Le indagini sulla scomparsa di Alisya e Sarah, le due sorelle di Minturno, continuano a riservare colpi di scena. Nuove dichiarazioni del fidanzato Youssef e della madre Valentina D’Acunto stanno cambiando il corso delle indagini. La situazione si fa sempre più complessa e intricata, con dettagli che emergono a poco a poco.
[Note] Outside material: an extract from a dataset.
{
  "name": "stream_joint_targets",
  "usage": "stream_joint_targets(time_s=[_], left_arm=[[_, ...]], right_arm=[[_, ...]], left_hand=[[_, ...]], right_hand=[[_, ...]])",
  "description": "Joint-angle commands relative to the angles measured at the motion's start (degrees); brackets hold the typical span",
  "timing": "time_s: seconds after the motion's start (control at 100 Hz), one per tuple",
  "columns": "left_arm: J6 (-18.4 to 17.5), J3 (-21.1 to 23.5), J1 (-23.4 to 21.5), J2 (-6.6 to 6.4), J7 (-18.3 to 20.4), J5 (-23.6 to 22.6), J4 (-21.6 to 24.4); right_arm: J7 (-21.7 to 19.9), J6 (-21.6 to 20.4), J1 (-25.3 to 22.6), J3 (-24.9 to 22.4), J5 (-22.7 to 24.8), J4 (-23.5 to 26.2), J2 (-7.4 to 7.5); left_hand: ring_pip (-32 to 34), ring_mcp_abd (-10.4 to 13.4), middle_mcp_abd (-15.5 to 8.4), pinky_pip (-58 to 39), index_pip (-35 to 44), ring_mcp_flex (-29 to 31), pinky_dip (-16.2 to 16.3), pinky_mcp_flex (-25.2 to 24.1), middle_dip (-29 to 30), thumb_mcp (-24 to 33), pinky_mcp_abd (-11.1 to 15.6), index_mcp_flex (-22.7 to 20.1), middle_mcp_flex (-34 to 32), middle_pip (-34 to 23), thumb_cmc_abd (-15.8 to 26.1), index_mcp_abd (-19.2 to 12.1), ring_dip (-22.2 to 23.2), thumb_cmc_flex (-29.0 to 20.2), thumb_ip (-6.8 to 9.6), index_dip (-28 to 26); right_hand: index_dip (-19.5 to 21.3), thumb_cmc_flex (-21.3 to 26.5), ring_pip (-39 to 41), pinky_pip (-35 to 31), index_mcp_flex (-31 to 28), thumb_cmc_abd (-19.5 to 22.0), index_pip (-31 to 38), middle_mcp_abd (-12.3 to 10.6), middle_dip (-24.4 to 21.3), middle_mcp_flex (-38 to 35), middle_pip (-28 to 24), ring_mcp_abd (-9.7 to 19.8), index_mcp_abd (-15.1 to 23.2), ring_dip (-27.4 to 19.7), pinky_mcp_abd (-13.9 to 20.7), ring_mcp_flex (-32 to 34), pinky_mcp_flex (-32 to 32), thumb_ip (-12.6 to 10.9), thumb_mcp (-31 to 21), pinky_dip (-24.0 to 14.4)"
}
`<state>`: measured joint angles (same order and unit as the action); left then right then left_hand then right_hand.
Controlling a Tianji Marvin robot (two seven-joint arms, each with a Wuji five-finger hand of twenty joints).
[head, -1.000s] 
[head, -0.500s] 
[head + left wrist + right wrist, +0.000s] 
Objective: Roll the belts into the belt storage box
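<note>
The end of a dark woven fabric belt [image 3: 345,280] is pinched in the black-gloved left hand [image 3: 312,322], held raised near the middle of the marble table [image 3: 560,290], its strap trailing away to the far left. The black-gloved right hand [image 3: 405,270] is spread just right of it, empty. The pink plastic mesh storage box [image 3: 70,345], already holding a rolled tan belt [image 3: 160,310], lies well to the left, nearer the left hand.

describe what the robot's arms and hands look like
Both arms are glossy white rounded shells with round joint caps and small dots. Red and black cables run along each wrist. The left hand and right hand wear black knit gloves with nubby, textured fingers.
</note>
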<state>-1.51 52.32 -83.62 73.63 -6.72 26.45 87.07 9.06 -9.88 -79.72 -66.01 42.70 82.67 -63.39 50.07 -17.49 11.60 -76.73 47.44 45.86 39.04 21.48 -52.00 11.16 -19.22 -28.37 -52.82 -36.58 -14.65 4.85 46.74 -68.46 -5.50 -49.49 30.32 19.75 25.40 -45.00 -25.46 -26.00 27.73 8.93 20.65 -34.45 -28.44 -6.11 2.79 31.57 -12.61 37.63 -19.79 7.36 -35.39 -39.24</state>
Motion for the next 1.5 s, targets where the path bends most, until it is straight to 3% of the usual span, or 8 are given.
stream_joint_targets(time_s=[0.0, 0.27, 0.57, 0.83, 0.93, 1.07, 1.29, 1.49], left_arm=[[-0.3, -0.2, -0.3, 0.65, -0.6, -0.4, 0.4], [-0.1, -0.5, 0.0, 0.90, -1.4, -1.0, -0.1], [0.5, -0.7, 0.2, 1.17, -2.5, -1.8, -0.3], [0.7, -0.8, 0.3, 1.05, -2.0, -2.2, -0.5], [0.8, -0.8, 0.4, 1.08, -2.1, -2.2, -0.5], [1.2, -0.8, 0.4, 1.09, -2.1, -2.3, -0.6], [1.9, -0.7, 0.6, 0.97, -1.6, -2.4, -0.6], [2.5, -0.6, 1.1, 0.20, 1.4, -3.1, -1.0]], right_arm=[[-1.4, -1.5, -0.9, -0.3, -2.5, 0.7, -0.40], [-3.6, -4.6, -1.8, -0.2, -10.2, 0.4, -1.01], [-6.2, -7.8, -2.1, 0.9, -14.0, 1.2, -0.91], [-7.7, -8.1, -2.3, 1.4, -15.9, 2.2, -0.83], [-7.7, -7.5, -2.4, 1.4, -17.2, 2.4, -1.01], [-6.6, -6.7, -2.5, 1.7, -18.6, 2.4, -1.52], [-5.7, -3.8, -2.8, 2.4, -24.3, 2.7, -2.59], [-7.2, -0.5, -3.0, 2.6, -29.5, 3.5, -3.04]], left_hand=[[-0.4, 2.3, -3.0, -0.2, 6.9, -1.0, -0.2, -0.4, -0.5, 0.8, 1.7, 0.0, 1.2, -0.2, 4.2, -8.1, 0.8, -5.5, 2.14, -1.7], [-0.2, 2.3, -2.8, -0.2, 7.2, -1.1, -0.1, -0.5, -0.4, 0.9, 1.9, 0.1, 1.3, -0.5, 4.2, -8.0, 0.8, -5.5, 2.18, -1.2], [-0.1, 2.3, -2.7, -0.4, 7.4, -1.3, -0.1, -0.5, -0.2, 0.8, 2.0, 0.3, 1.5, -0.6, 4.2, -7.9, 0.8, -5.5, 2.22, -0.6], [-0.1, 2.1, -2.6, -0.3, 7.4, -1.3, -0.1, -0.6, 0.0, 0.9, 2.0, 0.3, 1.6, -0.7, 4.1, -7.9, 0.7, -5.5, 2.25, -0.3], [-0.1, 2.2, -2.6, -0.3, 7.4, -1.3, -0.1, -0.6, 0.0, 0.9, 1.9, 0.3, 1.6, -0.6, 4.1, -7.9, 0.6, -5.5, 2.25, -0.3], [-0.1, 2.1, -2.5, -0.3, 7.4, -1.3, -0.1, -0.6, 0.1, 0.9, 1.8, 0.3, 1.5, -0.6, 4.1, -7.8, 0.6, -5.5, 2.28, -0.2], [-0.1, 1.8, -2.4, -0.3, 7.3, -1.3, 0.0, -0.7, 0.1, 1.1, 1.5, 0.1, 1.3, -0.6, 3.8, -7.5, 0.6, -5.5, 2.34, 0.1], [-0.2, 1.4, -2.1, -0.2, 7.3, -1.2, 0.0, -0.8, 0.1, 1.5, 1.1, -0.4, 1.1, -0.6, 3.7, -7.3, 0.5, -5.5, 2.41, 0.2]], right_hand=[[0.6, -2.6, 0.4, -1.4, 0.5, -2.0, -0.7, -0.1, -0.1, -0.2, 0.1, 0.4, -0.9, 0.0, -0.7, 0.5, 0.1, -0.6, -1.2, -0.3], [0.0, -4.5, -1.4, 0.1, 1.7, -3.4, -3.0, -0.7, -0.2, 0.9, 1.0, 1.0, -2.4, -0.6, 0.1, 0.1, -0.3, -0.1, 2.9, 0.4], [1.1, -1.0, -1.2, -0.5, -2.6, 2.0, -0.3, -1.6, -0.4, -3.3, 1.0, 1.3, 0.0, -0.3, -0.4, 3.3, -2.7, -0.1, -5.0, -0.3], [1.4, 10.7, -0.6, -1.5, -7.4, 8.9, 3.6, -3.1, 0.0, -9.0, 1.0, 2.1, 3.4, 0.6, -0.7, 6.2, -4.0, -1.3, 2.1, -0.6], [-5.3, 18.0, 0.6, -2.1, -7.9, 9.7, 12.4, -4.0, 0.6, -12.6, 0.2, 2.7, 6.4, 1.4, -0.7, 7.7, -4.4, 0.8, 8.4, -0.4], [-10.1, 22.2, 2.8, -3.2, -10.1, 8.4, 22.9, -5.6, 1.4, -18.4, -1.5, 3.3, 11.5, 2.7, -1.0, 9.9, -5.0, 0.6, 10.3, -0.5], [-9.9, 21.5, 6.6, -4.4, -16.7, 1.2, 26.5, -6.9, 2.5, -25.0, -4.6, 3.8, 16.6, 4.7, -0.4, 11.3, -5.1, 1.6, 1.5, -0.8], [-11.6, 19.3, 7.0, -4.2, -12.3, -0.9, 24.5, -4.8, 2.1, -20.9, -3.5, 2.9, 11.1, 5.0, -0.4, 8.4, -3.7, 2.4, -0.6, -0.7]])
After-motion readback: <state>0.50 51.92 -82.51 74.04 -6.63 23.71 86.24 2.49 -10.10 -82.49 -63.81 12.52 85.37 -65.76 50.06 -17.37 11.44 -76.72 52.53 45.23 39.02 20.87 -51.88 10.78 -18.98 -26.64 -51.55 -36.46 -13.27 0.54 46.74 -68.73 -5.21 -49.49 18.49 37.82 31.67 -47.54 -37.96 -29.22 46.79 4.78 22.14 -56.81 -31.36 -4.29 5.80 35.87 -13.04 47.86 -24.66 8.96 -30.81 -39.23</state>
La madre delle ragazze, Valentina D’Acunto, ha finalmente rotto il silenzio che aveva mantenuto per settimane. Attraverso il suo legale, Enrico Mastantuono, ha espresso la convinzione che le figlie non siano più vive. “È impossibile che, se fossero vive, non abbiano trovato il modo di tornare da me”, ha dichiarato. Queste parole, tuttavia, sembrano contrastare con il comportamento della donna, che ieri sera è stata portata in caserma dai carabinieri.
Il ruolo della madre e le dichiarazioni dell’avvocato
L’avvocato Mastantuono ha spiegato che il silenzio di Valentina è un silenzio-veritàun modo per esprimere un dolore che non può essere quantificato. “Lei sa bene come stanno le cose e quale sia il contesto che ha portato a questa tragedia”, ha aggiunto. La donna è stata descritta come riversa sulle lettere di affetto e amore che le figlie le scrivevano, un dettaglio che aggiunge un tocco di umanità a questa storia complessa.
Un nuovo elemento emerso è un audio registrato da un’operatrice di una casa famiglia, che avrebbe detto a Sarah: “Hai rotto, riattacca”, infastidita dal fatto che la ragazza volesse trascorrere altro tempo al telefono con la madre. L’avvocato Mastantuono ha annunciato che questo audio sarà presto consegnato agli inquirenti come materiale probatorio.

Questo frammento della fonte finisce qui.